Another method is to start with two or more unrelated words and then abbreviate or mangle them in some manner, such that no part will be found in the dictionary. Make sure the two words aren't easily guessable.

In addition to these methods, our site enforces some rules which prevent you from choosing passwords with the bad traits described above. Specifically, your passwords must have the following characteristics:

  • must be at least 8 characters long
  • must contain at least 1 character from each of at least 3 different character classes. The character classes are:
    • lowercase letters
    • uppercase letters
    • numbers
    • punctuation (printable characters other than letters or numbers)
    • all other characters (control characters)
  • must not appear to be systematic ("abcdef" will be rejected)
  • must not be based on anything in your password file entry (name, login name, user id, etc).
  • must not be based on a dictionary word, or a reversed dictionary word. A complete word as a substring will cause your password to be rejected.

Protecting Your Password

Remember, your password is a secret which only you should know. If anybody else learns your password, your security has been compromised. Here are some tips for protect your password:

  • Never tell your password to anyone
  • Do not write down your password
  • Never put your password in electronic mail to anyone (including system administrators, or those who claim to be system administrators). If you ever get mail from anyone asking for your password, please send mail to lab immediately. Do NOT include your password.
  • Do not include your password in shell script or programs stored on the system
  • Change your password frequently, but choose a password that is easy for you to remember, so you don't have to write it down.
  • Do not type your password on any system the will put your password over a potentially insecure network in clear text. This includes telnet, rlogin and ftp from any network outside the CS department. The WiscWorld dialup pool is probably reasonably safe. If you can, you should use ssh or kerberos telnet when using the WiscWorld dialup pool.
  • If you must use an insecure network (for example, at a conference), your can use ssh (the Secure Shell) to safely login.
  • The Computer Systems Lab is investigating several more secure remote access solutions.
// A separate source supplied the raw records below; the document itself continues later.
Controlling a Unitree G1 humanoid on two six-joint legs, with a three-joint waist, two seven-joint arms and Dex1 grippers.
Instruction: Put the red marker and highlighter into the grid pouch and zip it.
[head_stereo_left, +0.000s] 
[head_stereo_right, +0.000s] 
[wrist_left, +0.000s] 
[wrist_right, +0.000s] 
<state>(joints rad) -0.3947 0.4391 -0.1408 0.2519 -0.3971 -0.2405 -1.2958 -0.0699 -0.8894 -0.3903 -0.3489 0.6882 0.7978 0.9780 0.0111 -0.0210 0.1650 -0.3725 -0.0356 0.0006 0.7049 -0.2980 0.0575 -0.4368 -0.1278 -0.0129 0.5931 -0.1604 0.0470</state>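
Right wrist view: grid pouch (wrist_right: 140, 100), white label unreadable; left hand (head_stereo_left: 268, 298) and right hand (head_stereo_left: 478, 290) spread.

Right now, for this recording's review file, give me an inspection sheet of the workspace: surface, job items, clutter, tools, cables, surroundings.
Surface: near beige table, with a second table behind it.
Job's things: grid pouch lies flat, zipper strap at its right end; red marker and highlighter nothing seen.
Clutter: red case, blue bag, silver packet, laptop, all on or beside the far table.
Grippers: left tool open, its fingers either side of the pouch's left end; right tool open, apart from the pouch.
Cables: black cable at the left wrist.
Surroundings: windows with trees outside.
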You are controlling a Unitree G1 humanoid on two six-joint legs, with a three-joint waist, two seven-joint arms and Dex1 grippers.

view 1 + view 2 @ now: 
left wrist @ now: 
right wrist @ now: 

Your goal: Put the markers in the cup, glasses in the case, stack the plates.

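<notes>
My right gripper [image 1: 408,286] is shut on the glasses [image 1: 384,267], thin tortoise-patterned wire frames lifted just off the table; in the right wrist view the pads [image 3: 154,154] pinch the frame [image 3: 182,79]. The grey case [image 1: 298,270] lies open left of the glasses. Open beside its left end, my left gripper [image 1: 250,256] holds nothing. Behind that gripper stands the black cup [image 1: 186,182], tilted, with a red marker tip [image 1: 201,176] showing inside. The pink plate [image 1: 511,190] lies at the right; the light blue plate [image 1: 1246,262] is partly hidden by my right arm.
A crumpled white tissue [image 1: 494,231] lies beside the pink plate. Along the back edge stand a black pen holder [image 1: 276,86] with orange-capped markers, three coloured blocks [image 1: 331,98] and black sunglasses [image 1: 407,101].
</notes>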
A one-time password system would solve the password-stealing problem when using insecure networks (but not protect your session from someone eavesdropping on it) Another alternative is to use kerberos telnet programs or ssh (the Secure Shell).

Protecting Your Files

If You Think Your Account Has Been Broken Into

If you think that someone has broken into your account, please contact the Computer Systems Lab immediately. The best way to do this is to send electronic mail to lab@cs.wisc.edu. If possible, do this from another account (such as the WiscWorld mail system, or have a friend send the mail for you). If you do not have secure access to email, call the lab at 608-262-2389.

If you think the break-in occured because someone learned your password, use another computer to change your password.

If you think someone is using your account to break in to other accounts or other computers, please contact the lab immediately.